Defendant brings this motion to dismiss on speedy trial grounds pursuant to CPL 30.30.

[1154]*1154Defendant is charged with two counts of driving while intoxicated, both class A misdemeanors punishable by up to one year in jail, and related Vehicle and Traffic Law offenses. CPL 30.30 (1) (b) requires dismissal if the People are not ready for trial within 90 days of the filing of the District Court information, less any excludable periods of time. CPL 30.30 (4) (g) provides in relevant part:

“In computing the time within which the people must be ready for trial pursuant to subdivisions one and two, the following periods must be excluded: . . .
“(g) other periods of delay occasioned by exceptional circumstances, including but not limited to, the period of delay resulting from a continuance granted at the request of a district attorney if (i) the continuance is granted because of the unavailability of evidence material to the people’s case, when the district attorney has exercised due diligence to obtain such evidence and there are reasonable grounds to believe that such evidence will become available in a reasonable period; or (ii) the continuance is granted to allow the district attorney additional time to prepare the people’s case and additional time is justified by the exceptional circumstances of the case.”

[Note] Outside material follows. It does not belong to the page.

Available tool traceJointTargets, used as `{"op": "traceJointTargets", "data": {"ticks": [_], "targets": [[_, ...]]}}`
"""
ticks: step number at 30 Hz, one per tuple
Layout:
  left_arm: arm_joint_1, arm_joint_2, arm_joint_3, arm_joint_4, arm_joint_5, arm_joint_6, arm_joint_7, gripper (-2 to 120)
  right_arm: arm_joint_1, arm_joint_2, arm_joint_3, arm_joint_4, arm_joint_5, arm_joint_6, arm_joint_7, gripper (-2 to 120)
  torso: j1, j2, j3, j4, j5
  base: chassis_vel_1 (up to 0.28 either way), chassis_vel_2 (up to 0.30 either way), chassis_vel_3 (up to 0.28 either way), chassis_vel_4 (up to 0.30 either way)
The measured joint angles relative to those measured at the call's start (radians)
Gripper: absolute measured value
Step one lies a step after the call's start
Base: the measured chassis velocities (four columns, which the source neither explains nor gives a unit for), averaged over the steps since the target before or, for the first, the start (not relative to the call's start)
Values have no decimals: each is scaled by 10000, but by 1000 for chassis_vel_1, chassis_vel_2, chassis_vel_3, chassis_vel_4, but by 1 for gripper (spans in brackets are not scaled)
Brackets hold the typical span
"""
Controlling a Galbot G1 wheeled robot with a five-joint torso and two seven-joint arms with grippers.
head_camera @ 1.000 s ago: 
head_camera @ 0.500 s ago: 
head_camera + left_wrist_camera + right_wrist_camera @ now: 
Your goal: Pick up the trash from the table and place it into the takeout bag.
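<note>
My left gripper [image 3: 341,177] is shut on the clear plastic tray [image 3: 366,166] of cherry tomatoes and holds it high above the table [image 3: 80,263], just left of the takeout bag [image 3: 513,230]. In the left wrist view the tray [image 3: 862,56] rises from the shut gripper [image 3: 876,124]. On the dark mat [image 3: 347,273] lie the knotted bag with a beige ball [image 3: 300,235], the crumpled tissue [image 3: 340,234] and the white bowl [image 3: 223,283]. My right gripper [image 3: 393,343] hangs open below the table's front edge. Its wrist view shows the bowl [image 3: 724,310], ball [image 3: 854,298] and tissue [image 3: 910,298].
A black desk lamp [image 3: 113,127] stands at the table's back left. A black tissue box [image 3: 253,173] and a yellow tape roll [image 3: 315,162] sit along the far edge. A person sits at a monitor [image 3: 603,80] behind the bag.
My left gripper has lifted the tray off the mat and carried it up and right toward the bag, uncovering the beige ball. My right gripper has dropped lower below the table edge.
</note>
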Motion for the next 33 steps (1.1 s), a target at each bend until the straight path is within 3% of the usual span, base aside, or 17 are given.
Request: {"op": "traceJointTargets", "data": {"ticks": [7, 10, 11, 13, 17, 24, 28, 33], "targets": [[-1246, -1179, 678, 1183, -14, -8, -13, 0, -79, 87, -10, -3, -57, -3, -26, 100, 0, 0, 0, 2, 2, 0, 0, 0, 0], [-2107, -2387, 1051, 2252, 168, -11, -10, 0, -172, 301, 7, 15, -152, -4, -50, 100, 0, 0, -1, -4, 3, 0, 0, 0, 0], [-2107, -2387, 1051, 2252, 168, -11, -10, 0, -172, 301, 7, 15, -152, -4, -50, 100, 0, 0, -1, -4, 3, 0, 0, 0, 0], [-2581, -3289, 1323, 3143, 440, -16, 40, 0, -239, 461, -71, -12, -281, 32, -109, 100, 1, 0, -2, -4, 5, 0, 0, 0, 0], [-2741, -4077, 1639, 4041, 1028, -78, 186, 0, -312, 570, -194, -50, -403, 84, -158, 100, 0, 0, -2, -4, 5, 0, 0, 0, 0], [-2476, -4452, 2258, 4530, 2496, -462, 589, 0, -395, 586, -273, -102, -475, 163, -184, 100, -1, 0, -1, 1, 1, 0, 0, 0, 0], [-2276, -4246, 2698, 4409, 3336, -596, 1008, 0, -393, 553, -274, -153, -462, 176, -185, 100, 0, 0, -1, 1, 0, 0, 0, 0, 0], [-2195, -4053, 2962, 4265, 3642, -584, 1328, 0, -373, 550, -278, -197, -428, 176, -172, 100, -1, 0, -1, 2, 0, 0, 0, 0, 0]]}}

The statutory exclusions are intended to relieve the People of their duty to be ready for trial when they are not responsible for the delay in the proceedings. (People v Gonzalez, 181 Misc 2d 105 [1998].) For example, a reasonable period of time within which to notify a defendant to appear for arraignment is excludable under CPL 30.30 (4) (see People v Fuller, 216 AD2d 695 [1995]; People v Middlemiss, 198 AD2d 755 [1993]), as are periods during which a case is being scheduled or rescheduled by the clerk’s office, as these functions are beyond the control of the prosecutor (People v Carter, 91 NY2d 795 [1998]; People v Jones, 154 Misc 2d 481 [1992]).

In the instant matter, the defendant was arraigned on January 14, 2014. He concedes that he is chargeable for all adjournments requested from that date to September 29, 2014. The defense further concedes that while the People requested a two-day adjournment for the hearings, the defense requested November 3, 2014 and agreed to be charged with the additional time. On November 3, 2014 the defense requested another adjournment to December 4, 2014.

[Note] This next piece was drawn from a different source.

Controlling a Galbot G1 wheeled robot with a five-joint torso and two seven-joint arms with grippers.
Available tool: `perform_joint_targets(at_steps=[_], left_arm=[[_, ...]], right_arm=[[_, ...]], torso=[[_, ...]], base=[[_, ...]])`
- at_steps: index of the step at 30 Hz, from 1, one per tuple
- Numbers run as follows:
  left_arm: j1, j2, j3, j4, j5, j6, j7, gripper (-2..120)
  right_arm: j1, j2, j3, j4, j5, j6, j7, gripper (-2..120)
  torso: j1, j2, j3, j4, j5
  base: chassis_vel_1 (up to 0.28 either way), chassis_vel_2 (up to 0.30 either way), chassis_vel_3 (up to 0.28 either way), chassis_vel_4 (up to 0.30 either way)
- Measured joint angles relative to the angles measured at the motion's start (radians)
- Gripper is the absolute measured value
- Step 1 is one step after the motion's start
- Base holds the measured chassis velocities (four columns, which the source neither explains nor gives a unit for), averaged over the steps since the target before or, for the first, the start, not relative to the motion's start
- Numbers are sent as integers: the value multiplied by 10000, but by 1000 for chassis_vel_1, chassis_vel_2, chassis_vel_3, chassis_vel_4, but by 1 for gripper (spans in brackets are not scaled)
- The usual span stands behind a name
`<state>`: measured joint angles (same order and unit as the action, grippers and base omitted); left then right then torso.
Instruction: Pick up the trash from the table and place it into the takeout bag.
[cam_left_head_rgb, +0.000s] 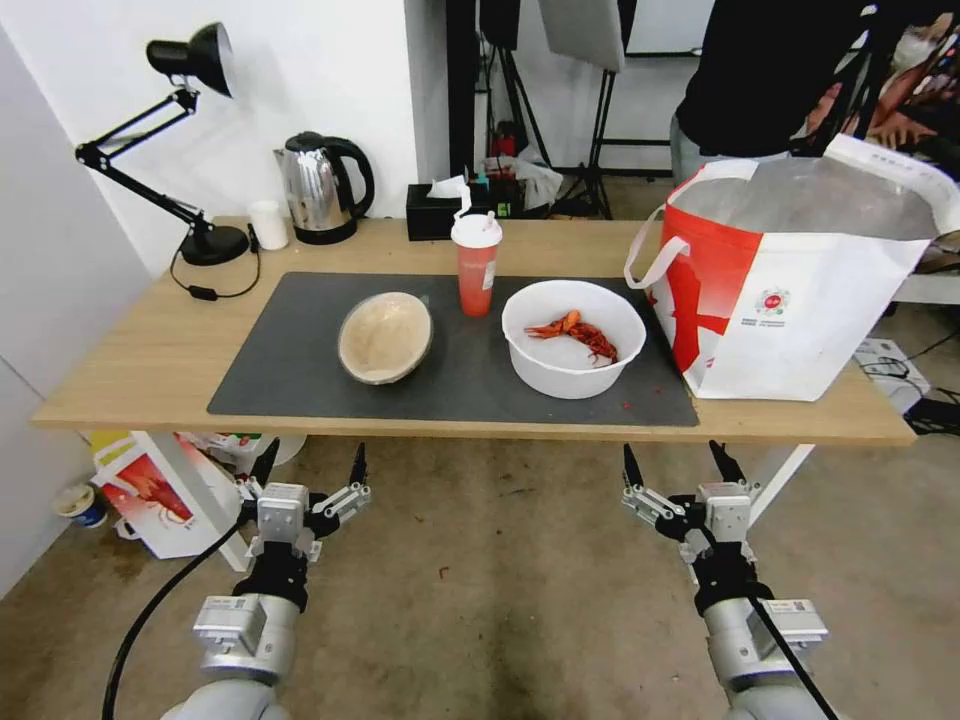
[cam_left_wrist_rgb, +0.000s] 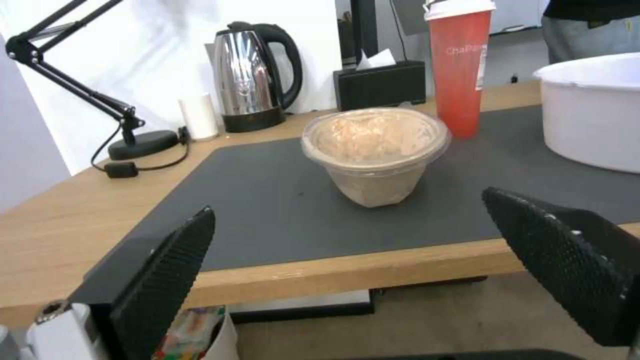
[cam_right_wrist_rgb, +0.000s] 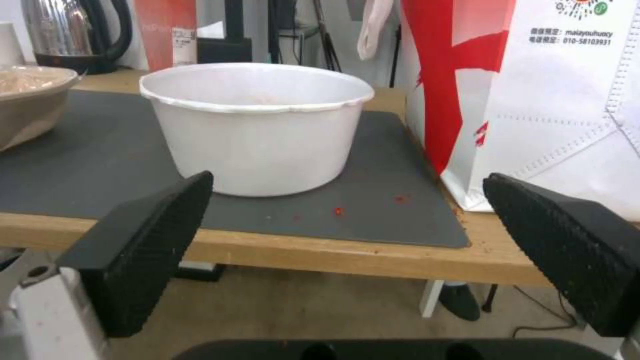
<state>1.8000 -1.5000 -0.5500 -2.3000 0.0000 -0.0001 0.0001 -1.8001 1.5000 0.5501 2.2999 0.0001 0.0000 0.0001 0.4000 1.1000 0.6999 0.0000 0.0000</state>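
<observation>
trash first: i see three pieces on the dark grey mat (cam_left_head_rgb: 300, 380) of the desk (cam_left_head_rgb: 130, 370). the white round bowl (cam_left_head_rgb: 573, 338) with red crayfish shells (cam_left_head_rgb: 580, 335) sits toward the right end of the mat, the red cup with white lid (cam_left_head_rgb: 476, 264) stands upright behind and between the two bowls, and the shallow beige bowl (cam_left_head_rgb: 385, 337) sits left of the cup, tipped up on one side. all three stand apart from one another. the takeout bag (cam_left_head_rgb: 800, 280), red and white with its silvery lining showing at the open mouth, stands on the right end of the desk just beside the white bowl, a white loop handle (cam_left_head_rgb: 650, 255) hanging toward it.

my left gripper (cam_left_head_rgb: 310, 468) hangs below the desk's near edge, in front of the beige bowl, fingers spread apart and holding nothing. my right gripper (cam_left_head_rgb: 677, 465) hangs likewise in front of the white bowl, fingers apart and empty.

a steel kettle (cam_left_head_rgb: 322, 188), a black tissue box (cam_left_head_rgb: 440, 208) and a black desk lamp (cam_left_head_rgb: 190, 140) stand along the back.
</observation>
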Motion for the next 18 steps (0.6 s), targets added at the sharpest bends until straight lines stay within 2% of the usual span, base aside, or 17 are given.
perform_joint_targets(at_steps=[18], left_arm=[[0, 0, 0, 0, 0, 0, 0, 100]], right_arm=[[0, 0, 0, 0, -1, 0, -1, 100]], torso=[[0, 0, 1, 0, 0]], base=[[0, 0, 0, 0]])
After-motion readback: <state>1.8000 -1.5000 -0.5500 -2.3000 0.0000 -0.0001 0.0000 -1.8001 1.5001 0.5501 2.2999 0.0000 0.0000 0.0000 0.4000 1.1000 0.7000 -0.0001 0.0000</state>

[1155]*1155On December 4, 2014 the People announced that a necessary officer was unavailable to testify at a suppression hearing set for that date and requested December 10, 2014 for the hearing. The court was unable to accommodate the request and adjourned the matter to February 9, 2015. On December 11, 2014 the People filed a certificate of readiness dated December 10, 2014, thereby stopping the speedy trial clock. (People v Stirrup, 91 NY2d 434 [1998]; People v Nina, 291 AD2d 294 [2002]; People v Vaughn, 36 AD3d 434 [2007].) However, on February 9, 2015 the People answered not ready for the hearing and the matter was adjourned, at first to February 17, 2015. The matter was then advanced by the People to February 10, 2015 and adjourned to March 10, 2015. On that date the People answered not ready and requested the next day, March 11, 2015, for the hearing. The court adjourned the matter at that time to March 31, 2015 and on March 11, 2015 the People filed a second statement of readiness. The matter was adjourned twice more by the defense and then by the People from June 5, 2015 to June 19, 2015 for the hearing. On June 19, 2015 this motion was filed.

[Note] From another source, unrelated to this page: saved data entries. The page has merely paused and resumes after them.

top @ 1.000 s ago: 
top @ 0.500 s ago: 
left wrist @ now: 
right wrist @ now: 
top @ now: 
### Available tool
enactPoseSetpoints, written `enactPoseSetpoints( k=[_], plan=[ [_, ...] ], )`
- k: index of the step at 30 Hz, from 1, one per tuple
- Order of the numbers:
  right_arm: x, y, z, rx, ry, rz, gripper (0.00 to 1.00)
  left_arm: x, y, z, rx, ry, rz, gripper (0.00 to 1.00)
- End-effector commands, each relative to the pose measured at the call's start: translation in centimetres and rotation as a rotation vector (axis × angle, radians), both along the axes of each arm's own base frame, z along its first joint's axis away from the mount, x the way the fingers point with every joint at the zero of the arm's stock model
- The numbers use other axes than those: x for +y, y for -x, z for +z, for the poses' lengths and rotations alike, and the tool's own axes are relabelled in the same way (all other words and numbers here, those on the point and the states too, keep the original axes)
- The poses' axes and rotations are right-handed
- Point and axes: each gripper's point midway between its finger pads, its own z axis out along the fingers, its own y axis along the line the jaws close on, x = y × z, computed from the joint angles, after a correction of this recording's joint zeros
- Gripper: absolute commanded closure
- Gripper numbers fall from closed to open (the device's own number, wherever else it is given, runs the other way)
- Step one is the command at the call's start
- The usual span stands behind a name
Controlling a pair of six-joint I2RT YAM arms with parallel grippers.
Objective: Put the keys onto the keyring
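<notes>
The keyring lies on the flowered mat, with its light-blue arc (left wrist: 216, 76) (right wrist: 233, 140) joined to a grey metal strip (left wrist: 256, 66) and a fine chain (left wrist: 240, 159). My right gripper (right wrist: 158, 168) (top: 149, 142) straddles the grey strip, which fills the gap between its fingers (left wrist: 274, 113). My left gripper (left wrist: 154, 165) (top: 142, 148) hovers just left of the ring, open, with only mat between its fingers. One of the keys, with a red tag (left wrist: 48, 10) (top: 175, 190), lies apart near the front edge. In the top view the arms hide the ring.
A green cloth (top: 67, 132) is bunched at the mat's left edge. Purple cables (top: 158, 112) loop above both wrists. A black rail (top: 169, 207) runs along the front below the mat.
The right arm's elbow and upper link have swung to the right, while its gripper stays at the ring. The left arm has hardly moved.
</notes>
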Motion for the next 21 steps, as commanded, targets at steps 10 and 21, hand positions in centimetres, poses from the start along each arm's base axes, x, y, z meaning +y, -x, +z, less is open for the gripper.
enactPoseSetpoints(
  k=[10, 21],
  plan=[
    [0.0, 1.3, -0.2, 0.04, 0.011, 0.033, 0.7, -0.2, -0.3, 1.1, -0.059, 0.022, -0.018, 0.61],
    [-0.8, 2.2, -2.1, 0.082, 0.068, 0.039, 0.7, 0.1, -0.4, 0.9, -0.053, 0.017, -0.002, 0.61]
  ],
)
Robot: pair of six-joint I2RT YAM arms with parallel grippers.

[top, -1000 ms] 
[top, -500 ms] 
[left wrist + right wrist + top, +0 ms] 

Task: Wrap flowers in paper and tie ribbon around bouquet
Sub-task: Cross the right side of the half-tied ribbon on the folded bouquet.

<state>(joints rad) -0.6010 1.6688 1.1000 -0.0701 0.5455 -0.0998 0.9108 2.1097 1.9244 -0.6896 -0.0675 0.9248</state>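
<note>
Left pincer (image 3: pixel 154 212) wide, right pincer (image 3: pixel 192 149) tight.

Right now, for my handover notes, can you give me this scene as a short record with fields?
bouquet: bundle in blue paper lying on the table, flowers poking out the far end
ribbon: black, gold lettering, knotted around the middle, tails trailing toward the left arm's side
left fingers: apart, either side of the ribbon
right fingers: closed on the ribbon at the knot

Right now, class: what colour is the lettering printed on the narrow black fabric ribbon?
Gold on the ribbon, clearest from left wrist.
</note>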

The People contend that they are not responsible for delay resulting from court congestion, citing People v Myers (171 AD2d 148 [1991]), that under People v Stirrup (91 NY2d 434 [1998]) and People v Betancourt (217 AD2d 462 [1995]) their readiness obligation was satisfied by the filing of their certificate of readiness on December 11, 2014 and that after a subsequent not ready circumstance they can properly reestablish their readiness by filing another certificate. (See People v Stirrup.) The defense contends that under People v Sibblies (22 NY3d 1174 [2014]) the People should be charged with all the time since December 4, 2014 because their subsequent unreadiness suggests that their readiness claims have been illusory and that they have never been ready. On the state of the record established by the motion papers, and given the People’s unreadiness for the hearing on February 9, 2015, their further adjournment of the hearing to March 10, 2015, their unreadiness for the hearing on that date, and their further request for an adjournment to March 11, 2015, the court could not resolve the defendant’s claim that the People’s readiness assertions have been illusory. The court therefore ordered an evidentiary hearing regarding the People’s post-readiness requests for further adjournments. (See People v Mack, 300 AD2d 254 [2002]; People v Reid, 110 AD2d 663 [1985]; People v [1156]*1156Lespier, 244 AD2d 222 [1997].) That hearing was held on September 17, 2015.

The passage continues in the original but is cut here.